Randy Burgess, ranger for the Pisgah District, insists that the work on Squirrel Gap will not alter the technical nature of the trail. “People assume because we’re using a 30-inch wide machine, that the whole trail will be widened to 30 inches.  That’s not the case,” he says, adding that the machine work will be relegated to the ends of the trail, where it is open to horse traffic, and in most need of work. The middle of the trail, which is open only to bikers and hikers, won’t see any machine use.

Keen, who analyzes the sustainability of trails for land managers of all kinds, claims Squirrel shouldn’t even be a maintenance priority for the Forest Service: “In the big scheme of things, Squirrel Gap is in good shape. We have hundreds of miles of trails in Pisgah that are damaging trout streams and are an absolute mess.”

How did the Forest Service determine which trails would be renovated? The Recovery Act was about creating jobs quickly, so any project a ranger hoped to get funded had to be “shovel ready.” As a result, some of the trails that are in the most need of maintenance aren’t seeing any work at all because it would require a formal National Environmental Policy Act (NEPA) review, a lengthy bureaucratic process.
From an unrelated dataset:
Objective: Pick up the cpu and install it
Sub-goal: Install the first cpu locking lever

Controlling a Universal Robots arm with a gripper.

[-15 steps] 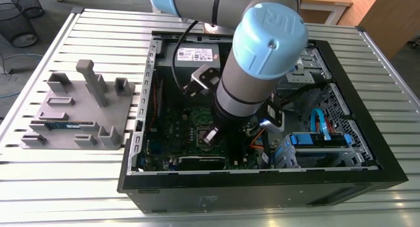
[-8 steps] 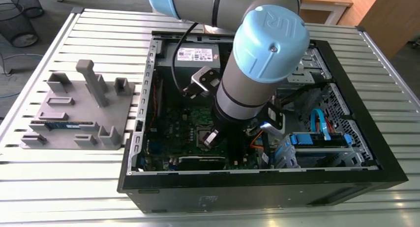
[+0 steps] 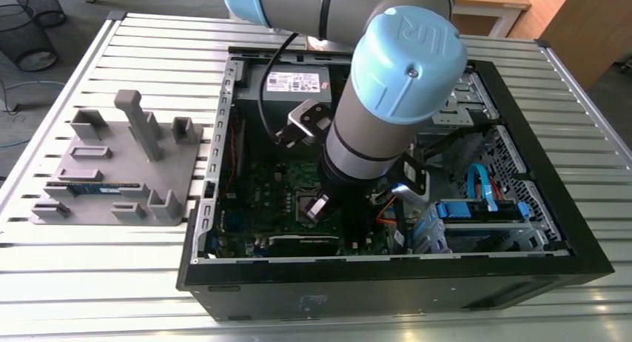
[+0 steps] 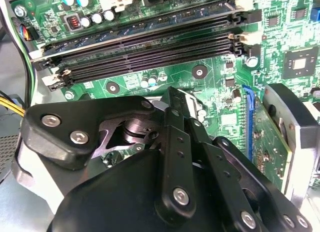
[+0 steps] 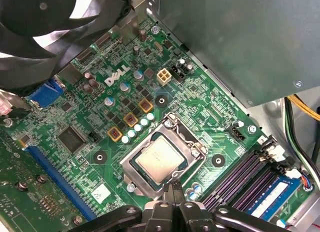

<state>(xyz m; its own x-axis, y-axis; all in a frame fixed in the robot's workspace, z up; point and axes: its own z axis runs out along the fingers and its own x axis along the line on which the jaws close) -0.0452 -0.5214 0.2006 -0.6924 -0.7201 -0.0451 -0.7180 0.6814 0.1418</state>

Meanwhile, some of the trails in our forests that are in relatively good shape are slated for massive overhauls.

“They picked the low-hanging fruit,” Keen says. “We have good money getting spent on questionable projects, while our worst trails aren’t getting worked on.”
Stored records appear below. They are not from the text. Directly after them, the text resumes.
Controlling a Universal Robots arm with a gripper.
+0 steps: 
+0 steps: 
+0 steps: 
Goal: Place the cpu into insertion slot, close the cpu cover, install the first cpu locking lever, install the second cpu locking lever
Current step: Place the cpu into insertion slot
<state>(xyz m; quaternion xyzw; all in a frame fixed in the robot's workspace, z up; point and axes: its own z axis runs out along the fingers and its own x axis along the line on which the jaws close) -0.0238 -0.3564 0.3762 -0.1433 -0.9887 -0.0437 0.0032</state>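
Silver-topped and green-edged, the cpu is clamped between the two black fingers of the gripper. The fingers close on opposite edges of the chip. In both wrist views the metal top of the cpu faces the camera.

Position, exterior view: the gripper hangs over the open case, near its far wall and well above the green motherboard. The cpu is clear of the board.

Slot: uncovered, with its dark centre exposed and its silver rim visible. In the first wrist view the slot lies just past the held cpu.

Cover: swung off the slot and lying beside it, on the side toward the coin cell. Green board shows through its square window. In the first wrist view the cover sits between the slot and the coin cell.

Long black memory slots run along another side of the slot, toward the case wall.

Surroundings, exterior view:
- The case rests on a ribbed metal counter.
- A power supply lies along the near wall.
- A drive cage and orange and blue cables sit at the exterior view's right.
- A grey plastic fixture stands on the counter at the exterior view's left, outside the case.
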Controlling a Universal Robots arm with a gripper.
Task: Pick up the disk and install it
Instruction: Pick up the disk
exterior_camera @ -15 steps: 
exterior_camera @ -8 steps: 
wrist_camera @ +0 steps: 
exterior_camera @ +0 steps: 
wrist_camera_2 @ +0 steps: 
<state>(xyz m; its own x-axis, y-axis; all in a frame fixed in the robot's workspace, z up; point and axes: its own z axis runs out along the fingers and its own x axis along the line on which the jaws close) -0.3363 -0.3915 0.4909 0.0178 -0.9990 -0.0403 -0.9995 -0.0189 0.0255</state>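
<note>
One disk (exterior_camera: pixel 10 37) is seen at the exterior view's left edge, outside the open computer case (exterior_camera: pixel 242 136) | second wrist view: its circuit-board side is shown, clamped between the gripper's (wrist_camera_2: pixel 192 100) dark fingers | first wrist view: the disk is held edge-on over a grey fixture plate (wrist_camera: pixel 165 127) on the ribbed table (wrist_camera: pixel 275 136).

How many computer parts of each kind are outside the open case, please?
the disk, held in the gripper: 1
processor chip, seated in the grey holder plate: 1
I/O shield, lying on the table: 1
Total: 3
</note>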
But Burgess maintains that the planned trail renovations still have great value long-term, and at least one mountain biker agrees. Wes Dixon is a cross country racer who owns Sycamore Cycles in Brevard, on the edge of Pisgah National Forest.
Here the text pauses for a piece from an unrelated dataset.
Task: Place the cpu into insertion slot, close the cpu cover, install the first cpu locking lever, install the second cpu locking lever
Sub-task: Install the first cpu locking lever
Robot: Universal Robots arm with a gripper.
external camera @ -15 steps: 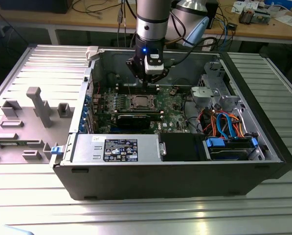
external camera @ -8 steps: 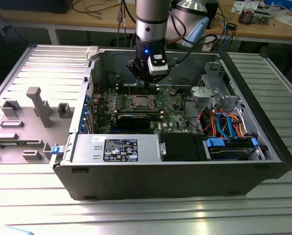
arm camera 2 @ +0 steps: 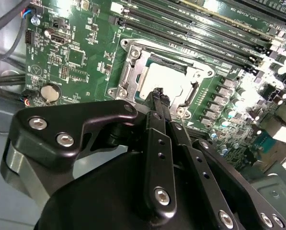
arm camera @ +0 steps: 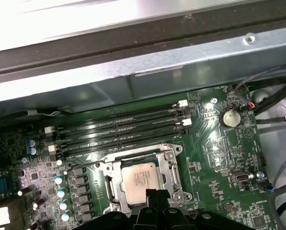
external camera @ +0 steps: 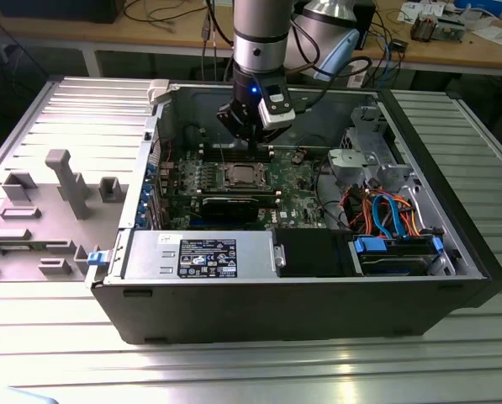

“Squirrel Gap may lose some of its technical charms in the next year, but eventually, the trail work will settle in and the trail will be better for it in the long run,” he says.

“People want the trails to be exactly the same, but that can’t happen, because most of the trails in our forests aren’t sustainable,” adds Keen. “That’s the reality of an unsustainable trail system: it changes.” •

THE TWO WORST OFFENDERS
While many of the most troubled trail systems didn’t make it into the stimulus funding, these two projects were far enough along in the NEPA process to be included.

Upper Tellico OHV Area
Nantahala National Forest, N.C.

These 40 miles of off-road trails were shut down to all but foot traffic last winter because of severe resource damage to the adjacent streams and rivers. With stimulus funds, the least sustainable trails will be decommissioned and revegetated, while other roads in the area will be rehabbed and upgraded.

Jake and Bull Trail System
Chattahoochee National Forest, Ga.

Bikers fleeing Atlanta flock to Jake and Bull for good climbing and technical downhills. Equestrians also love the system, which is full of fall line trails that have become ditches over the years. Five miles of damaging trails will be decommissioned, and six new miles will be built in a more sustainable manner.


NEW TREAD

The bulk of stimulus funds are going to maintaining existing trails, but a couple of exciting new construction projects received funding because they were far enough along in the permitting process.

Dry Creek Trail System
Chattahoochee National Forest, Ga.

More than 25 miles of new singletrack will be built for equestrians, bikers, and hikers in the Conasauga District of the Chattahoochee. The new system will connect with the Pinhoti, which is already a popular mountain bike trail. A parking lot is already in place at the trailhead and construction is slated to begin this month.

Allegheny Highlands Trail System
Jefferson National Forest, Va.

This 57-mile trail network between Covington, Va. and Douthat State Park is receiving an additional six miles of interconnecting singletrack open to hikers, runners, bikers, and equestrians.